*ABOUT THIS TASK*
Locate each line of the material that contains "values", then return it.

*INPUT DATA*
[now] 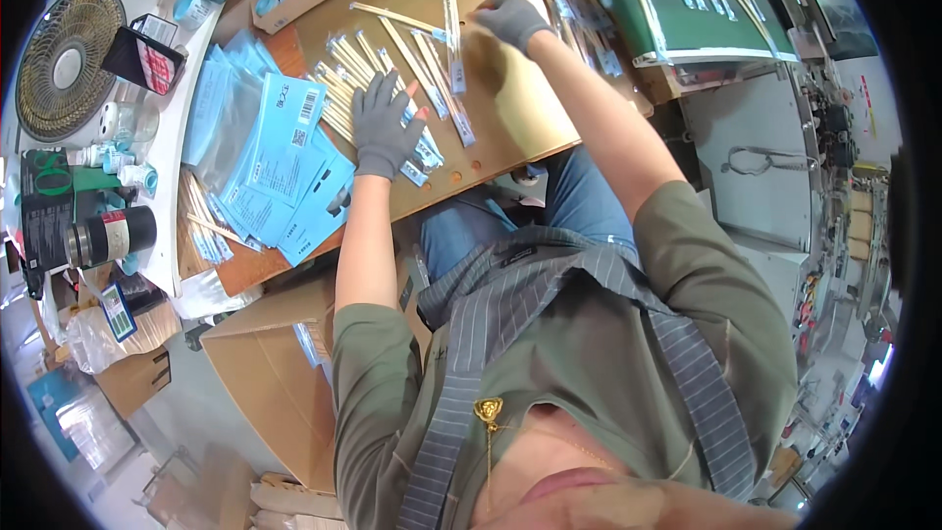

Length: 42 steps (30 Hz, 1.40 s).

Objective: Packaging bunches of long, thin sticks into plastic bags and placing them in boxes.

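Head view: the pile of wrapped sticks sits on the counter, just right of the blue bags. Left hand is palm-down over it, fingers spread, not closed around anything. Right hand has its fingers curled near the far sticks, can't tell if they're pinching one. Imo, sort them gently: steady the pile with a light palm, slide singles out by their ends. Left forearm's nearly straight up; right one reaches farther, angled inward.
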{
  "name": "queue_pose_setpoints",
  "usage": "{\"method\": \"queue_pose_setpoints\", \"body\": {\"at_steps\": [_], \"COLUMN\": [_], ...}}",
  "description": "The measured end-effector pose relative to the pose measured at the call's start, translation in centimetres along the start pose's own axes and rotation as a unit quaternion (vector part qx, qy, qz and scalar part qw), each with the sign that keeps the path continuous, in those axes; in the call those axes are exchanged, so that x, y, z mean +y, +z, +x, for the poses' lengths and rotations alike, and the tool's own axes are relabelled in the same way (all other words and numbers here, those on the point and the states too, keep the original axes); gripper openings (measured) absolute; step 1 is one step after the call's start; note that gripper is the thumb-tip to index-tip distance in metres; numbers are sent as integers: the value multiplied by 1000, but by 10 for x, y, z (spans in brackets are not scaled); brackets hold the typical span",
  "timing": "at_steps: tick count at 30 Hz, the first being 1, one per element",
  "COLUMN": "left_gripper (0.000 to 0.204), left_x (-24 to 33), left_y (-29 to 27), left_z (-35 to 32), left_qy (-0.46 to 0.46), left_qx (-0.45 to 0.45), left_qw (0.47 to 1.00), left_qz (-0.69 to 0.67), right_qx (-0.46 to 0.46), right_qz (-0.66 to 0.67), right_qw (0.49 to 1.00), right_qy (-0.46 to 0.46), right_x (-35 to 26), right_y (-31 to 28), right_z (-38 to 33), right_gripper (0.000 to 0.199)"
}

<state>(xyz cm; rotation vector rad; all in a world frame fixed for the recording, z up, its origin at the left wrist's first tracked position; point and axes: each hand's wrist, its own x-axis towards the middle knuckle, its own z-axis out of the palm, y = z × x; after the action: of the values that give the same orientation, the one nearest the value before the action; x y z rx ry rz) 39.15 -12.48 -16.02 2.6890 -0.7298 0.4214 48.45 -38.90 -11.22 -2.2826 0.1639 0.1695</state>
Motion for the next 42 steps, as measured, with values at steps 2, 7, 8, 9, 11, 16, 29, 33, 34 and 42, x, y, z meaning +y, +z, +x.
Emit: {"method": "queue_pose_setpoints", "body": {"at_steps": [2, 7, 8, 9, 11, 16, 29, 33, 34, 42], "left_gripper": [44, 43, 43, 43, 43, 43, 43, 45, 45, 52], "left_x": [0, 1, 0, -1, 0, 0, 4, 4, 7, 14], "left_y": [-1, 1, 1, 2, 0, 2, -2, 0, 0, 9], "left_z": [1, 1, 0, 1, 0, 1, 2, 4, 8, 36], "left_qy": [3, -8, -1, 1, 6, 10, 1, -16, -4, 17], "left_qx": [-1, -23, -21, -19, -6, 5, -9, -11, -13, -14], "left_qw": [1000, 1000, 1000, 1000, 999, 999, 1000, 999, 999, 996], "left_qz": [-1, -12, -19, -22, -33, -33, -22, -36, -40, -82], "right_qx": [139, 228, 207, 203, 234, 286, 458, 141, 114, 103], "right_qz": [-176, -333, -355, -336, -304, -238, -54, -140, -161, -201], "right_qw": [974, 914, 908, 916, 921, 926, 875, 980, 974, 969], "right_qy": [-12, 51, 79, 81, 73, 67, -144, -1, -114, -104], "right_x": [0, 59, 60, 62, 63, 44, -16, -11, -1, -18], "right_y": [-30, -62, -63, -68, -71, -77, -66, 26, 51, 13], "right_z": [-8, 4, 7, 8, 8, 10, -4, -41, -51, -32], "right_gripper": [43, 28, 24, 25, 23, 27, 18, 24, 29, 53]}}
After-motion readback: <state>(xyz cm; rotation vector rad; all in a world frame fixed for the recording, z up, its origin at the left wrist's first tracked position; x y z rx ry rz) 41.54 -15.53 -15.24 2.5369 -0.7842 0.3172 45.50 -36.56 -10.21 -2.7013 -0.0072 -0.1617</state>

*ANSWER TO THIS TASK*
<state>(xyz cm; rotation vector rad; all in a world frame fixed for the recording, z up, its origin at the left wrist's first tracked position; point and axes: each hand's wrist, its own x-axis towards the middle knuckle, its own z-axis out of the palm, y = z × x; after the action: of the values that give the same orientation, the one nearest the value before the action; x y z rx ry rz) 39.15 -12.48 -16.02 2.6890 -0.7298 0.4214 48.45 -38.90 -11.22 -2.2826 0.1639 0.1695</state>
Motion for the next 42 steps, as measured, with values at steps 2, 7, 8, 9, 11, 16, 29, 33, 34 and 42, x, y, z meaning +y, +z, +x.

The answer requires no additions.